The outcome for Ewing sarcoma is primarily dependent on the presence of distant metastases. In the absence of detectable metastases, 70% of children and adolescents are cured with a combination of intensive, multiagent chemotherapy with surgery and/or radiotherapy. In contrast, <30% of children and adolescents with overt metastases can be cured with current therapy.[10]

Although the imaging features of extraskeletal Ewing sarcoma are not specific, they suggest an aggressive, rapidly proliferating mass, which should prompt clinicians to obtain early biopsy confirming pathologic diagnosis. The current consensus for treatment of these lesions includes chemotherapy and delayed surgical resection when feasible, supplemented with radiotherapy if indicated.[5] Initial misdiagnosis can lead to incomplete treatment with recurrent disease. The only case reported treated with partial resection and radiotherapy, misdiagnosed initially as an undifferentiated carcinoma, presented with a cranial metastasis 1 year later.[11]

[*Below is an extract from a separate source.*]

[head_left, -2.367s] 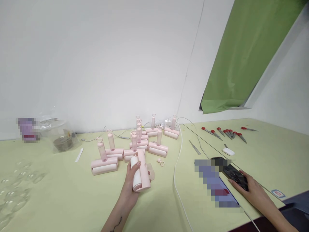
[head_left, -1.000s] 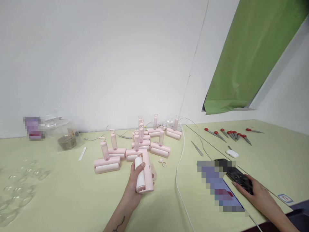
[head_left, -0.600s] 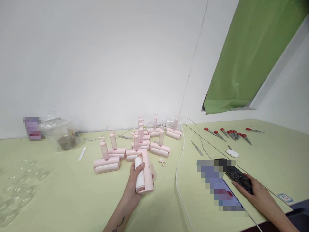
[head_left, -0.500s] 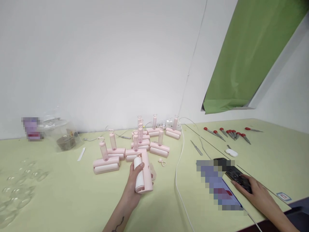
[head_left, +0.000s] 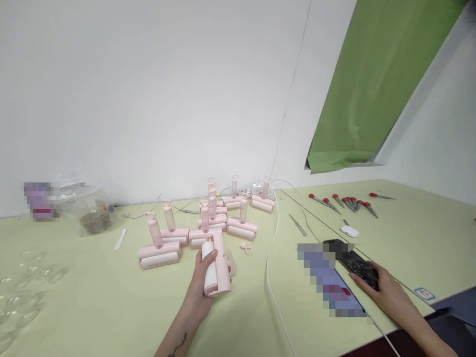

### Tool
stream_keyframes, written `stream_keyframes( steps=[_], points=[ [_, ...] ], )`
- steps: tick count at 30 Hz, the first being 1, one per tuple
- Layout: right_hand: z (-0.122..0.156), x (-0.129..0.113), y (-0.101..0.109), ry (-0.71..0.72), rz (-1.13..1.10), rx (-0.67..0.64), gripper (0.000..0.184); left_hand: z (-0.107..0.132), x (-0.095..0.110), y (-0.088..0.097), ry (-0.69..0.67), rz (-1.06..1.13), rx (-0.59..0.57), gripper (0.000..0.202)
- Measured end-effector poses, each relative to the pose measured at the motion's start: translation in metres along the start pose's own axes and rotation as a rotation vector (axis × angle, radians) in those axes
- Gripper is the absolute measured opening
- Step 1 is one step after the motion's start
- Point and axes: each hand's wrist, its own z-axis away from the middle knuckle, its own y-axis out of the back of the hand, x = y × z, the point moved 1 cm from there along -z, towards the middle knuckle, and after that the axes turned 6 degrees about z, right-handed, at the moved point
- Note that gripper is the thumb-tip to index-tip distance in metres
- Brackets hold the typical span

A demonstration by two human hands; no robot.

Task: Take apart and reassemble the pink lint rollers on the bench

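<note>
My left hand (head_left: 201, 283) is wrapped round a pink lint roller (head_left: 223, 270), held tilted above the table with its white roll facing left. A clear flap-like piece (head_left: 232, 264) shows behind it, partly hidden. More pink lint rollers (head_left: 159, 255) with upright handles stand just beyond. A small pink heart-shaped loop (head_left: 246, 248) lies right of them. On the right, my right hand (head_left: 388, 293) grips the near end of a black phone-like slab (head_left: 359, 267), its thumb along the edge. Beside that slab lies a phone (head_left: 327, 282) with a blurred-out screen.
A white cable (head_left: 267, 267) crosses the table (head_left: 238, 322). Several red-ended tweezer-like tools (head_left: 347, 201) and a metal blade-like tool (head_left: 298, 224) lie at right, near a white case (head_left: 349, 231). At left are a plastic bag with a tub (head_left: 94, 218) and clear domes (head_left: 33, 287).
The whole view has shifted slightly, so things appear a little further left. Both hands keep their holds on the lint roller and the black slab.
</note>
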Motion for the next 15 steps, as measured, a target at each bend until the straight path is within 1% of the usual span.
stream_keyframes(
  steps=[9, 15],
  points=[
    [-0.0001, 0.0076, -0.0063, 0.031, -0.013, 0.021, 0.067, 0.0016, -0.0008, 0.0004, 0.002, -0.002, -0.005, 0.051],
    [-0.0012, 0.0072, -0.0068, 0.056, -0.035, 0.016, 0.061, 0.0010, -0.0017, 0.0021, 0.001, -0.005, -0.016, 0.054]
  ],
)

Since imaging is not definitive, a well-structured differential diagnosis for a pediatric or adolescent patient with an aggressive pelvic (extraovarian) lesion should include rhabdomyosarcoma, extraskeletal Ewing sarcoma, synovial sarcoma, malignant melanoma, and less frequently carcinoma.[51213] While biopsy is a key in confirming the diagnosis, imaging remains critical in defining the extent of disease, in evaluating response to treatment, and in the detection of recurrent/metastatic disease.¹⁸F FDG-PET can play an important role in guiding the biopsy of these heterogeneous, often partially necrotic, vascular tumors.